(TASK ITEM): Every line of the listing must be repeated in the answer without alteration.

(DATASET EXCERPT):
──────────────────────────────

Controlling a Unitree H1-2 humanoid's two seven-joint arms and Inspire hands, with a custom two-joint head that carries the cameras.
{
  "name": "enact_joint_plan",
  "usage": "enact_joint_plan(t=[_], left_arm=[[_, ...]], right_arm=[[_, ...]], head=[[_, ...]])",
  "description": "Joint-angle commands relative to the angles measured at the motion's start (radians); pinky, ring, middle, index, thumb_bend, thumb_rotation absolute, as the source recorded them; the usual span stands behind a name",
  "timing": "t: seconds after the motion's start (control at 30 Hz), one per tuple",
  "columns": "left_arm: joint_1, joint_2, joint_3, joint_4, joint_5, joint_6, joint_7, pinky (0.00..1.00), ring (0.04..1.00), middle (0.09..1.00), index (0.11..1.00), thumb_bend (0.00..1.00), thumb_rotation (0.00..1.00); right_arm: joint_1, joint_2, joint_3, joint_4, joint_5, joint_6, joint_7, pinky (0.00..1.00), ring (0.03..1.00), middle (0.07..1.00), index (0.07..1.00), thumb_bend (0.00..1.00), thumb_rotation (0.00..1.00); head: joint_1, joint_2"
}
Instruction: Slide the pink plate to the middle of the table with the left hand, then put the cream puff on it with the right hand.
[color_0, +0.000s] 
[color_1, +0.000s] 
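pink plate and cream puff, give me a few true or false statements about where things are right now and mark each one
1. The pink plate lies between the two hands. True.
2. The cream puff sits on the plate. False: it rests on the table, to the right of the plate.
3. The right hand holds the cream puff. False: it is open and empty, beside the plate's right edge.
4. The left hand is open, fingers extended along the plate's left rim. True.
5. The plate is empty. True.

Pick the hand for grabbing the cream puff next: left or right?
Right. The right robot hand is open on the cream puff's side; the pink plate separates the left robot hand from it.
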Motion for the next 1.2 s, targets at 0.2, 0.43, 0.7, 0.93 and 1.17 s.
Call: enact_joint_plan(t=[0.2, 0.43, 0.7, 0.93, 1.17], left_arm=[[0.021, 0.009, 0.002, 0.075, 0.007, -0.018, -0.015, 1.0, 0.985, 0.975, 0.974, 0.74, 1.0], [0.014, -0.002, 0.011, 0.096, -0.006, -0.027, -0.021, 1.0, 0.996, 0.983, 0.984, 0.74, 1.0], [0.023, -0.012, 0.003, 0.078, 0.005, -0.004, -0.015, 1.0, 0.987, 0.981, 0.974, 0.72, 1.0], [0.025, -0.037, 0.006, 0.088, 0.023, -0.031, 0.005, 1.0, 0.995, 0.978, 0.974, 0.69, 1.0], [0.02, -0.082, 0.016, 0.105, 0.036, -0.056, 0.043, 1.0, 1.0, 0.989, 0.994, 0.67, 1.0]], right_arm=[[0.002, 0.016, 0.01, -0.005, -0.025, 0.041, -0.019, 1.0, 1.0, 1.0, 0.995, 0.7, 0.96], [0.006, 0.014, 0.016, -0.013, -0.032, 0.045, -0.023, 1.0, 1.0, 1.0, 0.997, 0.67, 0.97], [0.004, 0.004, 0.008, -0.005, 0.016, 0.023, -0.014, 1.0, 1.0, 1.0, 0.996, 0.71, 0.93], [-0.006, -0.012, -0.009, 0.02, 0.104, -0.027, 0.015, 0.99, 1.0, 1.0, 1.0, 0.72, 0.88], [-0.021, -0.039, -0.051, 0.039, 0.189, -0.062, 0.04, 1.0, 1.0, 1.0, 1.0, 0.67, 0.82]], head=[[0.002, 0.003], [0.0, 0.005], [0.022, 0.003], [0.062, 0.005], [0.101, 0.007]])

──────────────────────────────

(RESULT FOR THIS TASK):
Controlling a Unitree H1-2 humanoid's two seven-joint arms and Inspire hands, with a custom two-joint head that carries the cameras.
{
  "name": "enact_joint_plan",
  "usage": "enact_joint_plan(t=[_], left_arm=[[_, ...]], right_arm=[[_, ...]], head=[[_, ...]])",
  "description": "Joint-angle commands relative to the angles measured at the motion's start (radians); pinky, ring, middle, index, thumb_bend, thumb_rotation absolute, as the source recorded them; the usual span stands behind a name",
  "timing": "t: seconds after the motion's start (control at 30 Hz), one per tuple",
  "columns": "left_arm: joint_1, joint_2, joint_3, joint_4, joint_5, joint_6, joint_7, pinky (0.00..1.00), ring (0.04..1.00), middle (0.09..1.00), index (0.11..1.00), thumb_bend (0.00..1.00), thumb_rotation (0.00..1.00); right_arm: joint_1, joint_2, joint_3, joint_4, joint_5, joint_6, joint_7, pinky (0.00..1.00), ring (0.03..1.00), middle (0.07..1.00), index (0.07..1.00), thumb_bend (0.00..1.00), thumb_rotation (0.00..1.00); head: joint_1, joint_2"
}
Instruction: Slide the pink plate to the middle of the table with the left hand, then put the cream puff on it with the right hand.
[color_0, +0.000s] 
[color_1, +0.000s] 
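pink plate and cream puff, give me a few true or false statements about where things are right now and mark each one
1. The pink plate lies between the two hands. True.
2. The cream puff sits on the plate. False: it rests on the table, to the right of the plate.
3. The right hand holds the cream puff. False: it is open and empty, beside the plate's right edge.
4. The left hand is open, fingers extended along the plate's left rim. True.
5. The plate is empty. True.

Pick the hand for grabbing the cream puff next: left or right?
Right. The right robot hand is open on the cream puff's side; the pink plate separates the left robot hand from it.
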Motion for the next 1.2 s, targets at 0.2, 0.43, 0.7, 0.93 and 1.17 s.
Call: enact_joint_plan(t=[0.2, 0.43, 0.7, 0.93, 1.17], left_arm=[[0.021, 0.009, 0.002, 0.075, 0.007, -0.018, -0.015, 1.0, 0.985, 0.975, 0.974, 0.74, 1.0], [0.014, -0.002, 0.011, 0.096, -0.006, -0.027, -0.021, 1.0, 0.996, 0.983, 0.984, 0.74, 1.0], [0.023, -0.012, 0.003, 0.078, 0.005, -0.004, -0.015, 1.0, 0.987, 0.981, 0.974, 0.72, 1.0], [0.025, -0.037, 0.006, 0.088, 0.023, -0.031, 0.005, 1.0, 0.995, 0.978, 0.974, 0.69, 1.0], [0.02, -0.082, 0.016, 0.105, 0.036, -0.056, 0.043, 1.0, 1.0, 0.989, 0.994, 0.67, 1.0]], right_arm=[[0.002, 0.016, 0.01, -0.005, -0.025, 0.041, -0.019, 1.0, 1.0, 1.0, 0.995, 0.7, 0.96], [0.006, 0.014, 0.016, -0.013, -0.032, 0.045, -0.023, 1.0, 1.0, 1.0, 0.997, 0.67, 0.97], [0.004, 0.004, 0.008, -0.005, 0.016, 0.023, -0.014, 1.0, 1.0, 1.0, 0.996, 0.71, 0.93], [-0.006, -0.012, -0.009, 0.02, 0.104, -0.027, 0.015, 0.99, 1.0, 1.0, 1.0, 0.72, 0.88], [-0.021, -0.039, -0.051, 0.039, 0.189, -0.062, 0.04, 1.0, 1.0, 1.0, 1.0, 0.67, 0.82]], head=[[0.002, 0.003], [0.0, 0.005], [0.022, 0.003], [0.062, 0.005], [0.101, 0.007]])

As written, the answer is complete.